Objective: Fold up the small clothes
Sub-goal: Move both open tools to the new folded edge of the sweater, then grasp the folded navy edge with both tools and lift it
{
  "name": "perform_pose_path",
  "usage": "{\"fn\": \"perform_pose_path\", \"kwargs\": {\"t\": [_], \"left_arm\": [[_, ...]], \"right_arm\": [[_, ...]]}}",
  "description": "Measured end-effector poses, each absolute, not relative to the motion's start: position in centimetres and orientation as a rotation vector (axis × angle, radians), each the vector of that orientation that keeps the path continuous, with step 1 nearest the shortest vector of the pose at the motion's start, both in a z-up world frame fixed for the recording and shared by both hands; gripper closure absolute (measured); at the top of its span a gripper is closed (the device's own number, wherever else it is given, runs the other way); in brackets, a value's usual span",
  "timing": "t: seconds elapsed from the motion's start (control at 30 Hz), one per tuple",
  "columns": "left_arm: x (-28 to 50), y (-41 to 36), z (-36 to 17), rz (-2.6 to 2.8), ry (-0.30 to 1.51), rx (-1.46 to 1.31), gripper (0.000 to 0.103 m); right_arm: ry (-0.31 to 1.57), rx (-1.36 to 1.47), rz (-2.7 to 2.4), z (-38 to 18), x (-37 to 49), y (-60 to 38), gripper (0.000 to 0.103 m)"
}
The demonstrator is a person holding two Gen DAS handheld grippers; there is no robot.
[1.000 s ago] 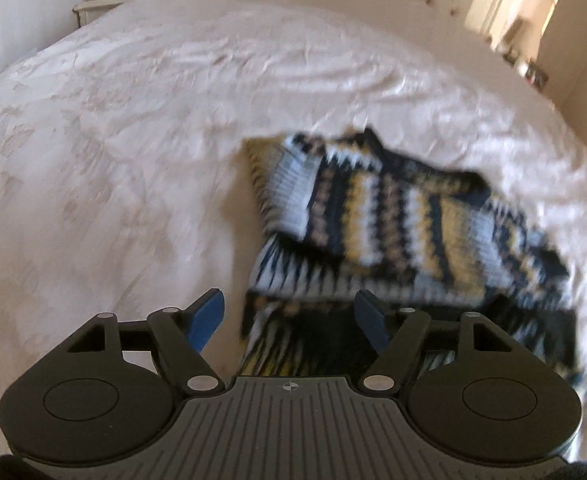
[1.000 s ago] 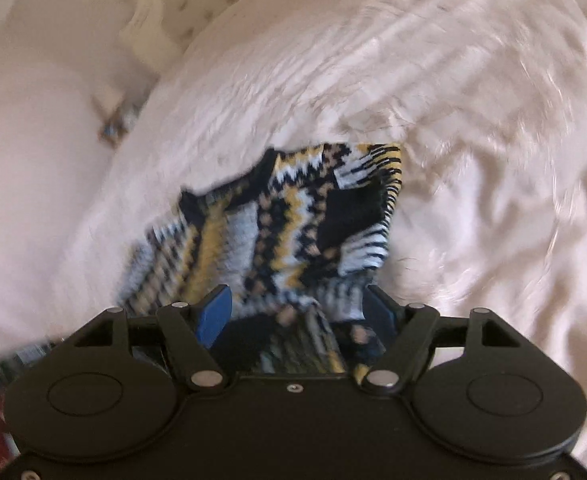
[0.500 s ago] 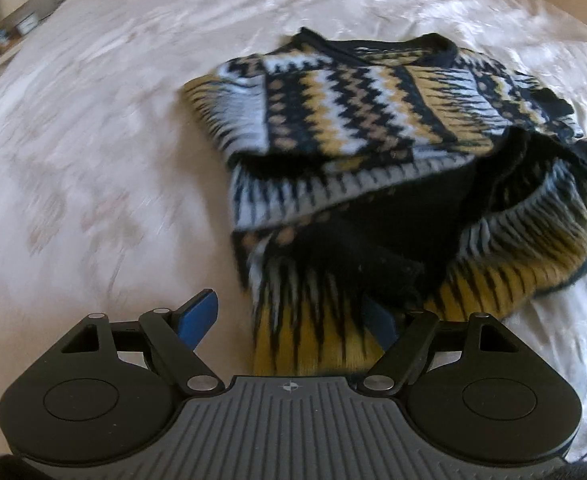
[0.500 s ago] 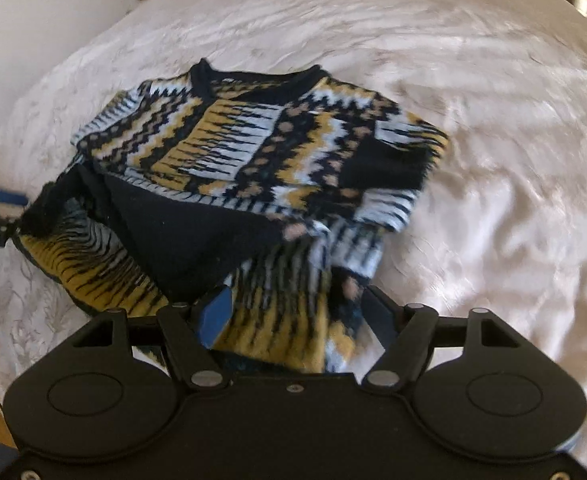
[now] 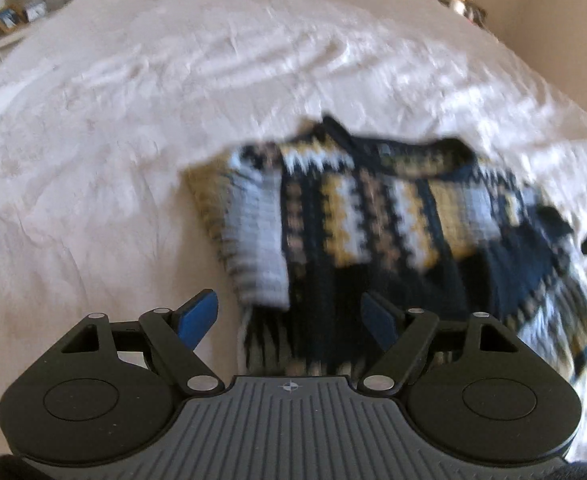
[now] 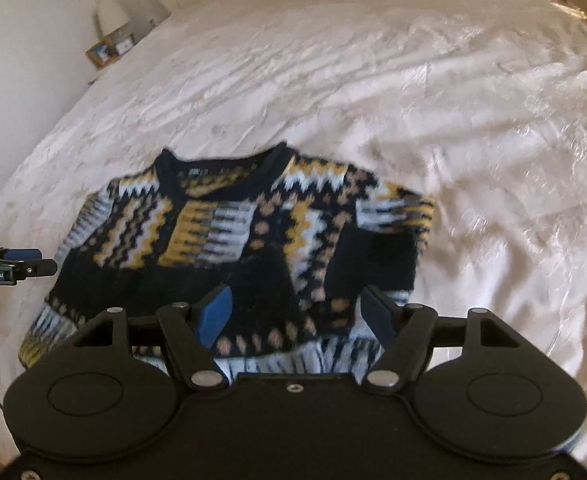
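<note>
Both grippers have pulled back from one sweater [image 6: 249, 248].

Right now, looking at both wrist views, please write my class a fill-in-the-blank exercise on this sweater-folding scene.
1. The patterned sweater lies on a white ____.
2. Both the left tool and the right tool have their jaws ____.
3. The pads on each tool are coloured ____.
4. On the bedside table a picture frame stands by a white ____.

Missing words: bed; open; blue; lamp
</note>
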State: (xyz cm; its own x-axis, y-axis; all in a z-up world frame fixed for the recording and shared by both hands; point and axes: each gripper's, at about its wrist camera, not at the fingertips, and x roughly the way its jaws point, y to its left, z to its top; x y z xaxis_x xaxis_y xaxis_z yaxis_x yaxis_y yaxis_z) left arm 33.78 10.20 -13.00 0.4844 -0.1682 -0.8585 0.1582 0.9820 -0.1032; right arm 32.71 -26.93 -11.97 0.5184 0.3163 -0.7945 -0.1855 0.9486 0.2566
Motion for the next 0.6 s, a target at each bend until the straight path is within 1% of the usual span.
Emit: {"fn": "perform_pose_path", "kwargs": {"t": [0.17, 0.4, 0.53, 0.6], "left_arm": [[32.7, 9.8, -14.8, -0.244, 1.115, -0.023, 0.025], [33.7, 8.5, -15.8, -0.295, 1.124, -0.01, 0.025], [34.9, 8.5, -16.7, -0.299, 1.146, -0.04, 0.026], [35.2, 8.4, -16.9, -0.308, 1.158, -0.05, 0.038]], "right_arm": [[1.024, 0.147, 0.31, -13.2, 32.8, -26.3, 0.029], [1.051, 0.127, 0.378, -14.3, 34.8, -24.8, 0.031], [1.094, 0.131, 0.397, -15.6, 36.1, -24.3, 0.045], [1.118, 0.129, 0.404, -16.1, 36.4, -24.1, 0.051]]}}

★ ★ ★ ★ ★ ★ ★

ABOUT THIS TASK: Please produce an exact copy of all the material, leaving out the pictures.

WRITTEN SOLUTION:
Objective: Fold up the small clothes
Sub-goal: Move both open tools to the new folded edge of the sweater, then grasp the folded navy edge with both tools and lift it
{
  "name": "perform_pose_path",
  "usage": "{\"fn\": \"perform_pose_path\", \"kwargs\": {\"t\": [_], \"left_arm\": [[_, ...]], \"right_arm\": [[_, ...]]}}",
  "description": "Measured end-effector poses, each absolute, not relative to the motion's start: position in centimetres and orientation as a rotation vector (axis × angle, radians), each the vector of that orientation that keeps the path continuous, with step 1 nearest the shortest vector of the pose at the motion's start, both in a z-up world frame fixed for the recording and shared by both hands; gripper closure absolute (measured); at the top of its span a gripper is closed (the device's own number, wherever else it is given, runs the other way); in brackets, a value's usual span",
  "timing": "t: seconds elapsed from the motion's start (control at 30 Hz), one per tuple",
  "columns": "left_arm: x (-28 to 50), y (-41 to 36), z (-36 to 17), rz (-2.6 to 2.8), ry (-0.30 to 1.51), rx (-1.46 to 1.31), gripper (0.000 to 0.103 m); right_arm: ry (-0.31 to 1.57), rx (-1.36 to 1.47), rz (-2.7 to 2.4), z (-38 to 18), x (-37 to 49), y (-60 to 38), gripper (0.000 to 0.103 m)"
}
The demonstrator is a person holding two Gen DAS handheld grippers; there is no robot.
[1.000 s ago] 
[1.000 s ago] 
[0.500 s ago] 
[0.500 s ago] 
[now] 
[now] 
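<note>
Both grippers have pulled back from one sweater [image 6: 249, 248].

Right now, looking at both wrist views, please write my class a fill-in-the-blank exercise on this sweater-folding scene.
1. The patterned sweater lies on a white ____.
2. Both the left tool and the right tool have their jaws ____.
3. The pads on each tool are coloured ____.
4. On the bedside table a picture frame stands by a white ____.

Missing words: bed; open; blue; lamp
</note>
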State: (xyz cm; its own x-axis, y-axis; all in a z-up world frame fixed for the recording and shared by both hands; point and axes: each gripper's, at about its wrist camera, not at the fingertips, and x roughly the way its jaws point, y to its left, z to its top; x y z xaxis_x xaxis_y xaxis_z yaxis_x yaxis_y yaxis_z) left arm 33.78 10.20 -13.00 0.4844 -0.1682 -0.8585 0.1582 0.9820 -0.1032; right arm 32.71 -26.93 -11.97 0.5184 0.3163 -0.7945 -0.1855 0.9486 0.2566
Motion for the next 0.6 s, a target at each bend until the straight path is within 1% of the usual span.
Emit: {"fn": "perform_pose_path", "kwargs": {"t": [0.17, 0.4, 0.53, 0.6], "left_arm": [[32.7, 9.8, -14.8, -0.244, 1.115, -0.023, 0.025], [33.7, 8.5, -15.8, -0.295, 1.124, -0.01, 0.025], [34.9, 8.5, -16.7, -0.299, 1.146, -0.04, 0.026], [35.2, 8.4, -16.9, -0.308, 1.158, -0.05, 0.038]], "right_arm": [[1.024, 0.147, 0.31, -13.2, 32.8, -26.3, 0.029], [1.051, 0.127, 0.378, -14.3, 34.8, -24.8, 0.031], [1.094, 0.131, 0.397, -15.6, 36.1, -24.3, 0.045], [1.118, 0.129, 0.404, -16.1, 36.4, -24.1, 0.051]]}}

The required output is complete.